--- Task description ---
Quote the data below in full, please, without altering anything.

---

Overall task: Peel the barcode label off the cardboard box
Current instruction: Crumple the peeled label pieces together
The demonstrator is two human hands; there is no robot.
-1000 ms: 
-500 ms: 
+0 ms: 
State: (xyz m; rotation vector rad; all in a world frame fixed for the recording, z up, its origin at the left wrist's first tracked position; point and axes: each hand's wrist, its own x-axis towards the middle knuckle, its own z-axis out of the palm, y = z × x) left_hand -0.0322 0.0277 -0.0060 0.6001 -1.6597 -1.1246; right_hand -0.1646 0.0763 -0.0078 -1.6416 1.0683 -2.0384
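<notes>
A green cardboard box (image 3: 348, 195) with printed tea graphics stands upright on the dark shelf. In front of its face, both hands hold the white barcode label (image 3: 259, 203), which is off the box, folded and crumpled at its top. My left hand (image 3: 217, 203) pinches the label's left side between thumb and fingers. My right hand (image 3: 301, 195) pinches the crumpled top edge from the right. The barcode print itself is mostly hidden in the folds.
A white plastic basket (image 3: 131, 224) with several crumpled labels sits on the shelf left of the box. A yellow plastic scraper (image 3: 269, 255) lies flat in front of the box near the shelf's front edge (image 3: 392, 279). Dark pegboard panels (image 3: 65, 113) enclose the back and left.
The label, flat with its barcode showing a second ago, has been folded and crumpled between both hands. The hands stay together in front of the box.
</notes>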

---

--- Response box ---
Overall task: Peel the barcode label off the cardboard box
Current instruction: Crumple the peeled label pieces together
The demonstrator is two human hands; there is no robot.
-1000 ms: 
-500 ms: 
+0 ms: 
State: (xyz m; rotation vector rad; all in a world frame fixed for the recording, z up, its origin at the left wrist's first tracked position; point and axes: each hand's wrist, its own x-axis towards the middle knuckle, its own z-axis out of the palm, y = z × x) left_hand -0.0322 0.0277 -0.0060 0.6001 -1.6597 -1.1246; right_hand -0.1646 0.0763 -0.0078 -1.6416 1.0683 -2.0384
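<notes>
A green cardboard box (image 3: 348, 195) with printed tea graphics stands upright on the dark shelf. In front of its face, both hands hold the white barcode label (image 3: 259, 203), which is off the box, folded and crumpled at its top. My left hand (image 3: 217, 203) pinches the label's left side between thumb and fingers. My right hand (image 3: 301, 195) pinches the crumpled top edge from the right. The barcode print itself is mostly hidden in the folds.
A white plastic basket (image 3: 131, 224) with several crumpled labels sits on the shelf left of the box. A yellow plastic scraper (image 3: 269, 255) lies flat in front of the box near the shelf's front edge (image 3: 392, 279). Dark pegboard panels (image 3: 65, 113) enclose the back and left.
The label, flat with its barcode showing a second ago, has been folded and crumpled between both hands. The hands stay together in front of the box.
</notes>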

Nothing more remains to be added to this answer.